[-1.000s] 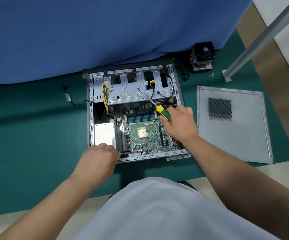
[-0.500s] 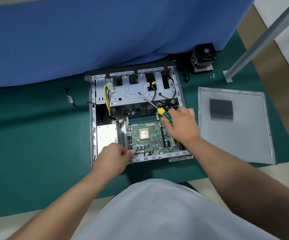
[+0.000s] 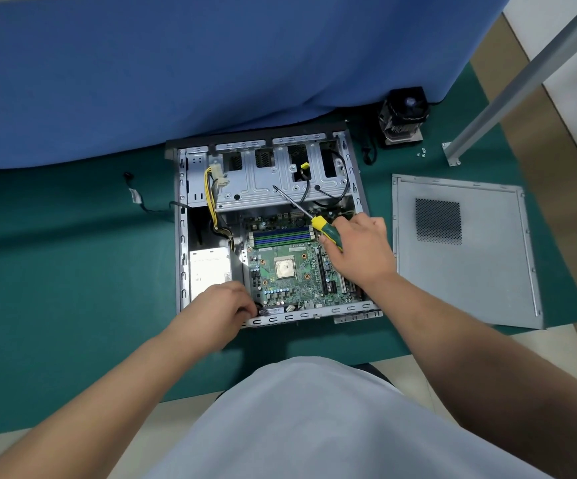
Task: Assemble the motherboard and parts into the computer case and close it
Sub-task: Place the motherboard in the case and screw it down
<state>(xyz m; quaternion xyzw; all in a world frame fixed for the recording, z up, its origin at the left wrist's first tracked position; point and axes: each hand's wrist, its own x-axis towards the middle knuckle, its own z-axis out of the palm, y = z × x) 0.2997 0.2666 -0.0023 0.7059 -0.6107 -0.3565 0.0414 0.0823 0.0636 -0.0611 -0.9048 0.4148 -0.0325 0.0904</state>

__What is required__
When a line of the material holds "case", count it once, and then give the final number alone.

__Expected output__
2